Problem requirements:
Take the entries below and print, exactly, the stretch from the line containing "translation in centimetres" through the line containing "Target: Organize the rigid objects", both included.

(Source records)

------

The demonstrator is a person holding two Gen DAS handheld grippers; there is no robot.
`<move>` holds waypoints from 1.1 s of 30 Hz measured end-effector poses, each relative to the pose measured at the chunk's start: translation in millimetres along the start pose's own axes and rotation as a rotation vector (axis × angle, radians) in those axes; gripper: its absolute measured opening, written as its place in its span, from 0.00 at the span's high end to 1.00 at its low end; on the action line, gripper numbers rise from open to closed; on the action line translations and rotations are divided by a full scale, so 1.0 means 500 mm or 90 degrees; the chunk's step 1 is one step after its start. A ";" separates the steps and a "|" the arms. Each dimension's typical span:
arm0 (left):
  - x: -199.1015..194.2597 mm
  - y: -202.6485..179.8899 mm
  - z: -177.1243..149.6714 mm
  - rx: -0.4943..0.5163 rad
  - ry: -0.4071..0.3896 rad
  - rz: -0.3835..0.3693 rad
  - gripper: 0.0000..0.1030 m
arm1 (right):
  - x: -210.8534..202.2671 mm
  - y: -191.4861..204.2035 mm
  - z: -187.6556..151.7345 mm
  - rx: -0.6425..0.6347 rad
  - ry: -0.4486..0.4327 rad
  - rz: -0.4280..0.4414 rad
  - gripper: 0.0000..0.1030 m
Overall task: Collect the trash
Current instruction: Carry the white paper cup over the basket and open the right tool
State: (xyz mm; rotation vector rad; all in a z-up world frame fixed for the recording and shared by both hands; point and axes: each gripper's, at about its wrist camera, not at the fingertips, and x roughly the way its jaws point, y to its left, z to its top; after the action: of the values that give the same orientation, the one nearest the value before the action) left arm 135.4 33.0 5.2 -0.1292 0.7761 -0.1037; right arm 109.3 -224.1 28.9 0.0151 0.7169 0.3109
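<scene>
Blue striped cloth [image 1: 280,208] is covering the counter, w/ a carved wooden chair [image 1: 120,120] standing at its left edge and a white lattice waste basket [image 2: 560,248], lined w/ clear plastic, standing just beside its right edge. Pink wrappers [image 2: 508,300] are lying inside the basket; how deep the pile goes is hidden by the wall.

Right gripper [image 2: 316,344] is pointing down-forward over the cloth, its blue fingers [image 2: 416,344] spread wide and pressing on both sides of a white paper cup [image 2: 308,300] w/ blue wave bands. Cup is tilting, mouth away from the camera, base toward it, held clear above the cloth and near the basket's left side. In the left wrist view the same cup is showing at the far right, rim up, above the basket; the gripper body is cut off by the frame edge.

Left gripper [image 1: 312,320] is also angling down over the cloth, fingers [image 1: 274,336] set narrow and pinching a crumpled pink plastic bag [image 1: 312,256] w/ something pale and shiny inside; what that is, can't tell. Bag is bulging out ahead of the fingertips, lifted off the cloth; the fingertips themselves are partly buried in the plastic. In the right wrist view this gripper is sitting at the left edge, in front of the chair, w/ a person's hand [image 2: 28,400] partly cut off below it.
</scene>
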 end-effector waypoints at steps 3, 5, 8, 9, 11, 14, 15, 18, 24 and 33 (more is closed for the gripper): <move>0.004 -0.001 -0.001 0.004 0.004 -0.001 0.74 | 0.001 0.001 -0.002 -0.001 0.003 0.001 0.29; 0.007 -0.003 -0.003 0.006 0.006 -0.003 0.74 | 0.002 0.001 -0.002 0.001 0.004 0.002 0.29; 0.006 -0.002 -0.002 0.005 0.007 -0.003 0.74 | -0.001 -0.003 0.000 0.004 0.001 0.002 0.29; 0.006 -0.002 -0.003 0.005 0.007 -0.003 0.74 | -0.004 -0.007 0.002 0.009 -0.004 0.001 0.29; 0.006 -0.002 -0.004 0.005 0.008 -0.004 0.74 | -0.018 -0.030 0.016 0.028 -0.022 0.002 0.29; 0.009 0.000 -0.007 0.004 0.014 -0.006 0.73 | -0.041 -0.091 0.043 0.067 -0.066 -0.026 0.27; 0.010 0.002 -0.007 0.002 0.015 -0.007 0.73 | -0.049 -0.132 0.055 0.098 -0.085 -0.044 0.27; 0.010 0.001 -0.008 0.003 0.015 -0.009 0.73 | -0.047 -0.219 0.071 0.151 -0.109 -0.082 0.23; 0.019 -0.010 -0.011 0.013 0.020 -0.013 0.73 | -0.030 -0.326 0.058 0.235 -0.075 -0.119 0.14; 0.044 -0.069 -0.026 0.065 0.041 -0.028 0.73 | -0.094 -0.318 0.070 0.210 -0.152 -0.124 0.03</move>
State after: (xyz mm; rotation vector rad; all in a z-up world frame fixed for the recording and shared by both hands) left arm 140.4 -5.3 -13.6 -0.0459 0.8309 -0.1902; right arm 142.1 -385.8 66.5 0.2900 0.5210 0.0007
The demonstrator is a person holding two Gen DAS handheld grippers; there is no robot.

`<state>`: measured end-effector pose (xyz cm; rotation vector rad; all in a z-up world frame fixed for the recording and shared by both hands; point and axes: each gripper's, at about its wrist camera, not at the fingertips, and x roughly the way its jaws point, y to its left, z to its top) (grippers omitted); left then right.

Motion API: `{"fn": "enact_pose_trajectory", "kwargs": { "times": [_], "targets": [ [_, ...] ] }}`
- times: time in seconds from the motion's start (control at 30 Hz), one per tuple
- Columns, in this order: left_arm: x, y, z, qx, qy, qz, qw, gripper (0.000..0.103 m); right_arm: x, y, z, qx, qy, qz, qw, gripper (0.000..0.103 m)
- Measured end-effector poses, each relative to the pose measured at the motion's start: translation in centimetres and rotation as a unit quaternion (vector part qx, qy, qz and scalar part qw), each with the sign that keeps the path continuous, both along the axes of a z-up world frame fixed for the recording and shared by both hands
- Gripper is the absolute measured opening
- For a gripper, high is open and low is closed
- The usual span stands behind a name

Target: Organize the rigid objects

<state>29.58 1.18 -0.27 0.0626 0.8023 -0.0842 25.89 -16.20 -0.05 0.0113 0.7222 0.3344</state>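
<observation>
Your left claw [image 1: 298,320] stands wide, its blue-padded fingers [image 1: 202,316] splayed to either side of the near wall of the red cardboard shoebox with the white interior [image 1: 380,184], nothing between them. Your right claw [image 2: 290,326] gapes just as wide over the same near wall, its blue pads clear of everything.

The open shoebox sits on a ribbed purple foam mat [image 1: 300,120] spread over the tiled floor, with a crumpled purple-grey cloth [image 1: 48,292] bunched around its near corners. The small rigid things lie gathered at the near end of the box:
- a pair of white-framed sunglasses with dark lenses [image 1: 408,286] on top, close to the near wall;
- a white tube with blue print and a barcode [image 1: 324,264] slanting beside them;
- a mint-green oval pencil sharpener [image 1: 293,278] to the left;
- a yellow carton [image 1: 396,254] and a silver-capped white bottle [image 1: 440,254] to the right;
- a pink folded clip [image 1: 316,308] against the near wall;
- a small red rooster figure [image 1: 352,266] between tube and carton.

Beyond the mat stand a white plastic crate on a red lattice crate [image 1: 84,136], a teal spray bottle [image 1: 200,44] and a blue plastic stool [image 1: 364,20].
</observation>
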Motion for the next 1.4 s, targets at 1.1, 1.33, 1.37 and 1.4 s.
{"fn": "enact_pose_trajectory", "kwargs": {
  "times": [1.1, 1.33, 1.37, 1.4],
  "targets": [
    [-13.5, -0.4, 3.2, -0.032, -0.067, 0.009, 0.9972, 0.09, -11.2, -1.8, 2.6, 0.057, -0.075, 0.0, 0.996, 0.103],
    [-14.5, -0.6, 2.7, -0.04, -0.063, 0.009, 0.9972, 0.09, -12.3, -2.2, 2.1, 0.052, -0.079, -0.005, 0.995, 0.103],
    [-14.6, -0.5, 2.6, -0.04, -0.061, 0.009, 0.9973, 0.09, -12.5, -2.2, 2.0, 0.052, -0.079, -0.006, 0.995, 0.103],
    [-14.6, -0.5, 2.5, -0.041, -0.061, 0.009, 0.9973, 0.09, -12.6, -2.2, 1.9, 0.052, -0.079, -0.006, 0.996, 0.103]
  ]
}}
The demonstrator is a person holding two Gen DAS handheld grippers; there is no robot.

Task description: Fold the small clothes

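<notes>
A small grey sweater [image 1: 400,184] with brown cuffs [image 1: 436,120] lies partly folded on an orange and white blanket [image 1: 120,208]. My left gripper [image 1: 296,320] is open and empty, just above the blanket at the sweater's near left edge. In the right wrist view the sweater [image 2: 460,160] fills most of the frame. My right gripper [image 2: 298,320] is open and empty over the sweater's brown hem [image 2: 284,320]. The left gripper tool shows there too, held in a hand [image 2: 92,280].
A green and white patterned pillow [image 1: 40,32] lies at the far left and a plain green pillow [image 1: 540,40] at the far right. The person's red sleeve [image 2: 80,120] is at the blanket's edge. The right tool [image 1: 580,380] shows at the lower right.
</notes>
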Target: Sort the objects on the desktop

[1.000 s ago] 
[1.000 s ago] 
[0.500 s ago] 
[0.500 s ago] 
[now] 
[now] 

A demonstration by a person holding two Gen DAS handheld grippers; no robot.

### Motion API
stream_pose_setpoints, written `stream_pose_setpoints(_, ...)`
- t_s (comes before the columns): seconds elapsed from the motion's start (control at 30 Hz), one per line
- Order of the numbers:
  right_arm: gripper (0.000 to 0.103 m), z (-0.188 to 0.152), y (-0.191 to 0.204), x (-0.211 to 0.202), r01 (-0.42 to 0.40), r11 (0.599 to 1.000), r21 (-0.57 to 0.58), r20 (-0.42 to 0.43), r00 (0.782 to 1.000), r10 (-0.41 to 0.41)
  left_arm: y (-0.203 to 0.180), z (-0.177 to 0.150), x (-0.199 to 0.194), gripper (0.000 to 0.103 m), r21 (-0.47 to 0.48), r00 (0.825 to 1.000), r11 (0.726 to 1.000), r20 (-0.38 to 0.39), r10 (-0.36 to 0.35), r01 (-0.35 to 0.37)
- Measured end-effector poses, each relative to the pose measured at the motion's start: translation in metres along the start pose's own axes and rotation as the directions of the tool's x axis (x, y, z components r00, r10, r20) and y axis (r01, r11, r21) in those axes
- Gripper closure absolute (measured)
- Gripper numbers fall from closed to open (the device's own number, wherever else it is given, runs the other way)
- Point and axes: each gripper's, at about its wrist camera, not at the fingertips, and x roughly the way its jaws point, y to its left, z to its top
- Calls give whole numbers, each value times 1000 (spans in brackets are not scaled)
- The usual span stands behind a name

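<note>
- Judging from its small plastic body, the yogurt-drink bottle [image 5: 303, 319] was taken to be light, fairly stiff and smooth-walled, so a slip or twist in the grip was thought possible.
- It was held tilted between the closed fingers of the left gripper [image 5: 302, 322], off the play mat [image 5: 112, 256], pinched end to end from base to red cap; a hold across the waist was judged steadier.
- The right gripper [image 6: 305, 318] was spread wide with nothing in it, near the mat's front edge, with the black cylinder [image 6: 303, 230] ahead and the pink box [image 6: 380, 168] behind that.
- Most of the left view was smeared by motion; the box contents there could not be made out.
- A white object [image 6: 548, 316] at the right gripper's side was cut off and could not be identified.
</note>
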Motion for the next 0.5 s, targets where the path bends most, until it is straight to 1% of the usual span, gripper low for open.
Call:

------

Written answer:
- Measured end-effector poses, each relative to the pose measured at the motion's start: translation in centimetres and rotation as a unit quaternion (vector part qx, qy, qz and scalar part qw), each with the sign that keeps the path continuous, both along the axes of a z-up world frame fixed for the recording and shared by both hands
- Gripper is the absolute measured opening
- For a gripper, high is open and low is closed
- The usual span stands behind a name

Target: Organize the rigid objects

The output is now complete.